Julie’s earlier series focused on indirect approaches, so we’ll focus on the direct approach.  Regardless of the approach many of the methods are same.  In general generator methods can be divided into two categories: parametric and non-parametricParametric methods rely on a hypothesized statistical model of streamflow whose parameters are selected to achieve a desired result (Stedinger and Taylor, 1982a).  In contrast non-parametric methods do not make strong structural assumptions about the processes generating the streamflow, but rather rely on re-sampling from the hydrologic record in some way (Lall, 1995).  Some methods combine parametric and non-parametric techniques, which we’ll refer to as semi-parametric (Herman et al. 2015).

Both parametric and non-parametric methods have advantages and disadvantages.  Parametric methods are often parsimonious, and often have analytical forms that allow easy parameter manipulation to reflect non-stationarity.  However, there can be concern that the underlying statistical models may not reflect the hydrologic reality well (Sharma et al. 1997).  Furthermore, in multi-dimensional, multi-scale problems the proliferation of parameters can make parametric models intractable (Grygier and Stedinger, 1988).  Extensive work has been done to confront both challenges, but they may lead a researcher to adopt a non-parametric method instead.

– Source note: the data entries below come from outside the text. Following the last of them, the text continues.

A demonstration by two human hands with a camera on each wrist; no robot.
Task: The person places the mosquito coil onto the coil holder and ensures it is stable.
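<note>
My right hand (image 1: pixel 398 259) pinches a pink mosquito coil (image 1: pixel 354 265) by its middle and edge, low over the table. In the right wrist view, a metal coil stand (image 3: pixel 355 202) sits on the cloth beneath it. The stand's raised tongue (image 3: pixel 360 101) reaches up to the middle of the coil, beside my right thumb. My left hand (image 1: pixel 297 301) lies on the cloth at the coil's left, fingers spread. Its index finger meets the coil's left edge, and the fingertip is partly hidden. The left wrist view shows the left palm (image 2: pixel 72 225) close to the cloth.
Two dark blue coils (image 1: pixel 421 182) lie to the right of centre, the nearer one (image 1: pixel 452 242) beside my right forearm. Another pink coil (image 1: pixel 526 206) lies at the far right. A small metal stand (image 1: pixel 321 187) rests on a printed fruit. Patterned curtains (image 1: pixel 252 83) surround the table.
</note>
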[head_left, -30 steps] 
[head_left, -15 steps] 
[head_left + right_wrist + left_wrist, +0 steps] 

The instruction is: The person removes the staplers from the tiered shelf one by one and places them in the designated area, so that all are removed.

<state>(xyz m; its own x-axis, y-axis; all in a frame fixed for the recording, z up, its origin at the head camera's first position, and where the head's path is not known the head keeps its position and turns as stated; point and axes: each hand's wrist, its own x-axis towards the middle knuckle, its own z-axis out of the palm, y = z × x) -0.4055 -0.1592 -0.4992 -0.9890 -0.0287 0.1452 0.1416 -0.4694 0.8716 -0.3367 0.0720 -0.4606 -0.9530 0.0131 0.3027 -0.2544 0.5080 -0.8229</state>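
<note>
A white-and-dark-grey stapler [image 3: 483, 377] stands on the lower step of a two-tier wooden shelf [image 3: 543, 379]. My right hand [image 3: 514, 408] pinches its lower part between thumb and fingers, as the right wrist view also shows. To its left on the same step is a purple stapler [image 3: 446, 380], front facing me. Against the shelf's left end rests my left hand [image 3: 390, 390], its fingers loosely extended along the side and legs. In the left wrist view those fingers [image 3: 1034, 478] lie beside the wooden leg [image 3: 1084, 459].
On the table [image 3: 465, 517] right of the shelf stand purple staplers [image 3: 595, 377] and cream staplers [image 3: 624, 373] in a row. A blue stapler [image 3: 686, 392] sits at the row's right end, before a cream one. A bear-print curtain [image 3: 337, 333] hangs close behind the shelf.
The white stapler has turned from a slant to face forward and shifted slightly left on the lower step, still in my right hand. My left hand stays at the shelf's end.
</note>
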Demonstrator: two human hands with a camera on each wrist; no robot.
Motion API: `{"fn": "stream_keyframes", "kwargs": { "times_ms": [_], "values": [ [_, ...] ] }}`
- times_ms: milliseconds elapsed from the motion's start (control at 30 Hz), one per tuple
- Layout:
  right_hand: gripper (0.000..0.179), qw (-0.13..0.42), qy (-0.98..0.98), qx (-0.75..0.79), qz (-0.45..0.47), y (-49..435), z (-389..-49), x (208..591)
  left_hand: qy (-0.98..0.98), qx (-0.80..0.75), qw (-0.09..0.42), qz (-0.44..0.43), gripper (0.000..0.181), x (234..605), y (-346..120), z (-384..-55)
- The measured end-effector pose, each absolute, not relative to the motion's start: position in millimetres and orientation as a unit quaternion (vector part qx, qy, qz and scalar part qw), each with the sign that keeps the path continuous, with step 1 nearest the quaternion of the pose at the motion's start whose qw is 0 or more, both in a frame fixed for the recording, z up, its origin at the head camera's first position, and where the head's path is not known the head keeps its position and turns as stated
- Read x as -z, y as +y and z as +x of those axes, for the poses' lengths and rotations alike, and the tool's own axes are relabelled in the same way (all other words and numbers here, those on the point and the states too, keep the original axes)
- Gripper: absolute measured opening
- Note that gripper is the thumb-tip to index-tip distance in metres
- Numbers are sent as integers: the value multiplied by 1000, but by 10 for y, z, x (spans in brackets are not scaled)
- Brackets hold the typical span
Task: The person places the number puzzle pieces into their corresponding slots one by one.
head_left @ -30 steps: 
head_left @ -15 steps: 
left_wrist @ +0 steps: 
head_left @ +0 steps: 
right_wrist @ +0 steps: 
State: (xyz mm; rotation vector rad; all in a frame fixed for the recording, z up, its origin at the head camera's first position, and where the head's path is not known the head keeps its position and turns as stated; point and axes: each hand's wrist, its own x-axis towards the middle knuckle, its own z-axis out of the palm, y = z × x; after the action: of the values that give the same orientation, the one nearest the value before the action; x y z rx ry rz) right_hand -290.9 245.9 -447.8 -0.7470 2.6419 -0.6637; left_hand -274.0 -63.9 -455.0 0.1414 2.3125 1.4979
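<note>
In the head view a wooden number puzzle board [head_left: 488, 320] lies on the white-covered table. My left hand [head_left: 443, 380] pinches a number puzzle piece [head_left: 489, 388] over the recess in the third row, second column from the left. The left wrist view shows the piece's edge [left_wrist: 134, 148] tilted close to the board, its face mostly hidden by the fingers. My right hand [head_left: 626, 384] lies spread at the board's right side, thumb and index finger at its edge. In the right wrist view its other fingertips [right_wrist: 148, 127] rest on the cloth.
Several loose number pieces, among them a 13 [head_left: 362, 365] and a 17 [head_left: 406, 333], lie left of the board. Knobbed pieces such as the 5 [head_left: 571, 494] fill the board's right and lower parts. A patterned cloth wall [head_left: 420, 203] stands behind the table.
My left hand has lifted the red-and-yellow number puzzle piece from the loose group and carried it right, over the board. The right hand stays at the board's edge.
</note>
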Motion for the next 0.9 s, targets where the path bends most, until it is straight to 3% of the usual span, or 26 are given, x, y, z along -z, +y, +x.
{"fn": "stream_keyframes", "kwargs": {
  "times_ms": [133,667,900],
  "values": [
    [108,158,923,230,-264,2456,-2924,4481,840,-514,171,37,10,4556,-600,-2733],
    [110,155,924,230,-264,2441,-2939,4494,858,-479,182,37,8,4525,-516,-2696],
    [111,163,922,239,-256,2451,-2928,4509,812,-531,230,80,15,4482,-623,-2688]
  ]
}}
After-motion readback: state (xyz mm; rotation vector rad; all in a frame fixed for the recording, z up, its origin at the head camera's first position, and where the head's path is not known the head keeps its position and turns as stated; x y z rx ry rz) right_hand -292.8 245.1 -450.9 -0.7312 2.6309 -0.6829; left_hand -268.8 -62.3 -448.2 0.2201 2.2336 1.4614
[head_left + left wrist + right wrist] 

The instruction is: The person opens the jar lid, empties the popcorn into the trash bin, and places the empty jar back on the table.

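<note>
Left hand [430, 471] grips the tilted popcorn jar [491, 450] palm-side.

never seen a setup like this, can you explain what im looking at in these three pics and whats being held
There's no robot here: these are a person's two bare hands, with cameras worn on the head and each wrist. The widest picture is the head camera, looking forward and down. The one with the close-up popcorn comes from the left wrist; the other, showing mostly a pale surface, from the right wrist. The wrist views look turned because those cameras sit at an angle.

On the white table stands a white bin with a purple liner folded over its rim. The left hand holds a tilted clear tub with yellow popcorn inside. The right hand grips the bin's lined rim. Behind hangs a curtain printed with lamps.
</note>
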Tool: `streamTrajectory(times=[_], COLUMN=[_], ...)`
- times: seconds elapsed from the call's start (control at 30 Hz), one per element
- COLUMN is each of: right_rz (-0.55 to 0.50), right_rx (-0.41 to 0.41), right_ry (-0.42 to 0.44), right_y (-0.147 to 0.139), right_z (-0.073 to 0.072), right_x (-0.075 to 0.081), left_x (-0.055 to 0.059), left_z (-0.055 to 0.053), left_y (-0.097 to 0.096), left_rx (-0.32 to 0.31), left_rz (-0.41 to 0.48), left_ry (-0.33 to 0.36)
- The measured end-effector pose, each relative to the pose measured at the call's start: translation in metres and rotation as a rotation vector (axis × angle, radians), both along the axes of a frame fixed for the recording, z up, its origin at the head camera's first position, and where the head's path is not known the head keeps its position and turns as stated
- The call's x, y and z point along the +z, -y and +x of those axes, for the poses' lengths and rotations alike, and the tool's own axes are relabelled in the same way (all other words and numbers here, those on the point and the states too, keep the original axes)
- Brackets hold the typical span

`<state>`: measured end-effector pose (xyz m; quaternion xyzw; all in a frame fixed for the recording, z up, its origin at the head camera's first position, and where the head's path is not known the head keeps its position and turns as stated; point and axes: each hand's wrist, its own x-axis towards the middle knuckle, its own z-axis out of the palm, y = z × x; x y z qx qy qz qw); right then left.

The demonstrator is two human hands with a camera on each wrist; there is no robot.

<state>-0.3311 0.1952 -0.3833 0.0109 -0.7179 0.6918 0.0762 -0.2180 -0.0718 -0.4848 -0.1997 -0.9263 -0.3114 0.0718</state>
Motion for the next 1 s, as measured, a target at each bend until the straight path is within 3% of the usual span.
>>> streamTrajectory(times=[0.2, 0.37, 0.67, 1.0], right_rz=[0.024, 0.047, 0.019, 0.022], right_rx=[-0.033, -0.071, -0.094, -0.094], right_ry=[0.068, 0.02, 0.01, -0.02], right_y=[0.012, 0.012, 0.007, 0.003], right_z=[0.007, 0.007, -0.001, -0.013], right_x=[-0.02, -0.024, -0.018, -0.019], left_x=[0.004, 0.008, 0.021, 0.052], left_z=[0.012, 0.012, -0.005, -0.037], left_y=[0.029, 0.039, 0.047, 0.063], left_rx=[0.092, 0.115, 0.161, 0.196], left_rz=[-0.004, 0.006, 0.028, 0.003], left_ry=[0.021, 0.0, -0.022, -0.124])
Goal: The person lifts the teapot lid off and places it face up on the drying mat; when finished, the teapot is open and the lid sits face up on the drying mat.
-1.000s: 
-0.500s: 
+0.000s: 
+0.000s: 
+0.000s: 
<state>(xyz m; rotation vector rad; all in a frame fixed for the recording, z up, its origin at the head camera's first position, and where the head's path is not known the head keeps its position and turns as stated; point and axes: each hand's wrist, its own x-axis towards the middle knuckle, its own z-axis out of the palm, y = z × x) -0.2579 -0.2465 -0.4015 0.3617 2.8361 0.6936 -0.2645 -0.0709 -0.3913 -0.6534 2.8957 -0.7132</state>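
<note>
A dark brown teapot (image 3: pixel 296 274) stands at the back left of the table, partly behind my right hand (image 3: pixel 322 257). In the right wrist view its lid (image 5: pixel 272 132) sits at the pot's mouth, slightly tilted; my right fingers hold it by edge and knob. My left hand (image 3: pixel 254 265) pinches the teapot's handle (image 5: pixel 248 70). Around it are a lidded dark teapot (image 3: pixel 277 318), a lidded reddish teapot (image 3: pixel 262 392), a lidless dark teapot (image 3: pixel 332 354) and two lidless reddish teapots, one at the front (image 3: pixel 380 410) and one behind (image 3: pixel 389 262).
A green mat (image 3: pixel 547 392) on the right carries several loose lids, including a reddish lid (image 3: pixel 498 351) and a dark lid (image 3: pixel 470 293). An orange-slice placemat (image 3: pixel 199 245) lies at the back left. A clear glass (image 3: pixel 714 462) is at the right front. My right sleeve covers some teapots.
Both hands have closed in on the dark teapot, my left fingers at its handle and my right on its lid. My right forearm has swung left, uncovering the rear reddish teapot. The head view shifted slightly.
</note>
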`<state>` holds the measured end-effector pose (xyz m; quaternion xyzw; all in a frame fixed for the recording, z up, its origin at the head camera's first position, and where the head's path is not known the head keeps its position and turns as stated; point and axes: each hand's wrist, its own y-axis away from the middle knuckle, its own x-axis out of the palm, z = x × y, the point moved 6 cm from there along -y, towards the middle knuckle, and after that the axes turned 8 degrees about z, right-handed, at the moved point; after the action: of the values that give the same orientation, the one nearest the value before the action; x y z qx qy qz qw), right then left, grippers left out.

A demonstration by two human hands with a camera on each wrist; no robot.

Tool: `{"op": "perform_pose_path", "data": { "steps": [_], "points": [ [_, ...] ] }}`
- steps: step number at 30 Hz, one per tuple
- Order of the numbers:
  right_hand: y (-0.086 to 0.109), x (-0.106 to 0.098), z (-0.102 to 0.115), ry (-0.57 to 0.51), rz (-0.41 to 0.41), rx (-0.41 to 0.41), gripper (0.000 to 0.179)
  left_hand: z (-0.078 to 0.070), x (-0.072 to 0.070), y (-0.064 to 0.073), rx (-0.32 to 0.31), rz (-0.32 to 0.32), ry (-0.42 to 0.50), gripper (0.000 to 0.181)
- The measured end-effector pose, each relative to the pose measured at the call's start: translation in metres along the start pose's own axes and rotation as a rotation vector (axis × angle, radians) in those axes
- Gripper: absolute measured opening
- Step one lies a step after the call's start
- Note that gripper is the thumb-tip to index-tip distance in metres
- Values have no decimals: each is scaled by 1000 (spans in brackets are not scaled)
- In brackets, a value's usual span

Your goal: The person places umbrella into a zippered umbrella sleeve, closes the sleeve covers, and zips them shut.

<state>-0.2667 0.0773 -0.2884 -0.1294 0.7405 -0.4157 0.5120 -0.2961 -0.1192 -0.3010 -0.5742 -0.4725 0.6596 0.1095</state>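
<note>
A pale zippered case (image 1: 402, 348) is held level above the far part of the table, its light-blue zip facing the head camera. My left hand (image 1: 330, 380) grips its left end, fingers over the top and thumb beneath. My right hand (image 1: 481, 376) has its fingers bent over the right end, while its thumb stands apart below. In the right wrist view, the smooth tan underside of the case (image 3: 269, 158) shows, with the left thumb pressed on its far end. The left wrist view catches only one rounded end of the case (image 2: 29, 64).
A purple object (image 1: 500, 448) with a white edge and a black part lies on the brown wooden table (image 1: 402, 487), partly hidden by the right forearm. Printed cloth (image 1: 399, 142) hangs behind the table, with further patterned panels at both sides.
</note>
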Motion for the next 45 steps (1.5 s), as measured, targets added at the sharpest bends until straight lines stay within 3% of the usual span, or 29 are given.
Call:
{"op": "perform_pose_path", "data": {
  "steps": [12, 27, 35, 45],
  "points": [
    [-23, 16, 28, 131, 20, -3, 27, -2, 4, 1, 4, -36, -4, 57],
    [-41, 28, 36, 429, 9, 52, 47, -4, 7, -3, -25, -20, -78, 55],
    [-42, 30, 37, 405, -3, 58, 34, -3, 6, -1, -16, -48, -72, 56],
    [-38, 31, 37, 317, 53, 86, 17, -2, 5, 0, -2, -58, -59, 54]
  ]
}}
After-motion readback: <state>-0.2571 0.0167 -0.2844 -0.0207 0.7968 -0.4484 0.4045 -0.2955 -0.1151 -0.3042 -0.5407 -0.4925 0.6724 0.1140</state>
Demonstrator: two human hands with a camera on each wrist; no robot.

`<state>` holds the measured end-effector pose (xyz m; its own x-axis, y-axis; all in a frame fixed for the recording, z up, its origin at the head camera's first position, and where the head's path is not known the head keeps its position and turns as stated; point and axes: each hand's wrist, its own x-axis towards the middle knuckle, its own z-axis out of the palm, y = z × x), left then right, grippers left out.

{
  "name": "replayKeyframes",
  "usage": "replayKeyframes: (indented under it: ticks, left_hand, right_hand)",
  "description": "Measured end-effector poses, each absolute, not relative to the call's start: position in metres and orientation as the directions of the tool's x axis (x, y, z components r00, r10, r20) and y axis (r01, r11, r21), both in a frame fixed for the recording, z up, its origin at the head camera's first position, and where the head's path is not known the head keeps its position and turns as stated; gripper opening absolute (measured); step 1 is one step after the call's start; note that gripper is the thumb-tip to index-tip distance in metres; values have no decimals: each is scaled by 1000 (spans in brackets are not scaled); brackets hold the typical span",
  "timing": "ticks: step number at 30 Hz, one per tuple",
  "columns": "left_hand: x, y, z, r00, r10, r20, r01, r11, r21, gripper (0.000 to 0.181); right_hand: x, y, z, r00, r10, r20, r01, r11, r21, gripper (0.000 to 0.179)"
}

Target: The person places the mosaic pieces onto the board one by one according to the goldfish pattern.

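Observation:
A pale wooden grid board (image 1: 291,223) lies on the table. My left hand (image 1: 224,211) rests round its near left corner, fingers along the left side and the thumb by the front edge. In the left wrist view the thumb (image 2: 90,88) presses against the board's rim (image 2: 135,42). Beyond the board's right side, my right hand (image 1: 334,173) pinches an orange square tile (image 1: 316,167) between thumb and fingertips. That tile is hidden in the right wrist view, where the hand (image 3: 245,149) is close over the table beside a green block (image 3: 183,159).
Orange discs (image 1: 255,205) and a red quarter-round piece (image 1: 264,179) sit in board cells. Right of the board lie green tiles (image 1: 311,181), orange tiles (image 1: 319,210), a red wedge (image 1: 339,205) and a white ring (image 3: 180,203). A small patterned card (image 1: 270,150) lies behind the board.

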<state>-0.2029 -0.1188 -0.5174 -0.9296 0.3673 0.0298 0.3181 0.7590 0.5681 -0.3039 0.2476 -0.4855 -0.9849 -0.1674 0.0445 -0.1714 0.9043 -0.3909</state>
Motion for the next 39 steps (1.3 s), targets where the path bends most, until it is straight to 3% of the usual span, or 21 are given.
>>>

Because many non-parametric methods ‘re-sample’ flows from a record, realism is not generally a concern, and most re-sampling schemes are computationally straight forward (relatively speaking).  On the other hand, manipulating synthetic flows to reflect non-stationarity may not be as straightforward as a simple parameter change, though methods have been suggested (Herman et al. 2015Borgomeo et al. 2015).  More fundamentally, because non-parametric methods rely so heavily on the data, they require sufficiently long records to ensure there is enough hydrologic variability to sample.  Short records can be a concern for parametric methods as well, though parametric uncertainty can be explicitly considered in those methods (Stedinger and Taylor, 1982b).  Of course, parametric methods also have structural uncertainty that non-parametric models largely avoid by not assuming an explicit statistical model.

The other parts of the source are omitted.